Hoje, durante três horas, fotografei uma modelo lindíssima. Tem vinte e dois anos. Depois filmei-a, a responder a algumas perguntas.
Três horas a olhar para a beleza. Não é como quando uma pessoa bonita passa por nós na rua, nem como quando conversamos com uma. Olhei para ela através da câmara como só olhamos uma mulher que é nossa. Três horas a poder olhar continuamente para uma beleza desconhecida sem ter de disfarçar, a sós com ela na cave escura do lugar onde trabalho. A única luz era a dos projetores. Imaginem a mais bela das moças. Uma esfinge. Fazia-me os poros tremer, morena, animal, tanta-pele, ágil, num silêncio nosso, de um olhar meu, todo atenção.
Era daquelas pessoas que nos fazem confundir a beleza com o amor, e das quais - mesmo eu acreditando que a beleza é uma das provas que Deus existe - me aprendi a afastar, por a atração por elas ser baseada apenas no que não vivi com elas, e não no que vivi.
Mas esta disse-me isto quando lhe perguntei o que é o amor:
Amor? Há vários tipos de amor... Amor de mãe, amor de irmão, amor de amigo, amor romântico... AH, espera, não. Não, só há um tipo de amor.
E eu, espantado, nunca tinha ouvido Só há um tipo de amor?
E ela, olhando para cima (para o amor possivelmente, pela primeira vez) Sim, claro que parvoíce, não há nada vários tipos de amor, é tudo o mesmo! É o amor da família (aqui arregalou os olhos).
Porque quando amamos alguém, queremos que essa pessoa faça parte da nossa família. Não é? Os nossos pais já os amamos, os nossos irmãos também, e os amigos, desejamos que eles façam parte da família, então pronto, só há um tipo de amor. Claro que entre os casais há a atração física, mas isso é a paixão, não é o amor ...
Se calhar vocês já sabiam isto. Mas eu nunca tinha sequer pensado ou ouvido esta ideia. Assim, tão simples.
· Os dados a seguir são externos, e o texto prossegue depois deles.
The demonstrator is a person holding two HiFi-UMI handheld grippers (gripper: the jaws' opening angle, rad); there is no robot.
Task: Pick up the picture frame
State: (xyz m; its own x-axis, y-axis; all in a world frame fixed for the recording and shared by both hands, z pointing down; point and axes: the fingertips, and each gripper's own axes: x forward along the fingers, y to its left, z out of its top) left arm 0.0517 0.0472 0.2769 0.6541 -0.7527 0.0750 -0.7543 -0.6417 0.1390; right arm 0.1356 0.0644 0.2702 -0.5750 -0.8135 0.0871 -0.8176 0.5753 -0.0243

(o que me fez pensar que ando ou a ler os livros errados ou a dar-me com pessoas demasiado feias)
Uma vida inteira armado em intelectual, e ao contrário do que eu pensava, a vítima da beleza era, evidentemente, não ela, mas eu.
Ela, porque a tem, não é por ela iludida, distingue-a com toda a clareza do amor. Possivelmente por a beleza, ela a ter toda, e ao amor, nenhum, para ela era muito evidente que só há um tipo de amor.
Tenho de me começar a dar com mais modelos.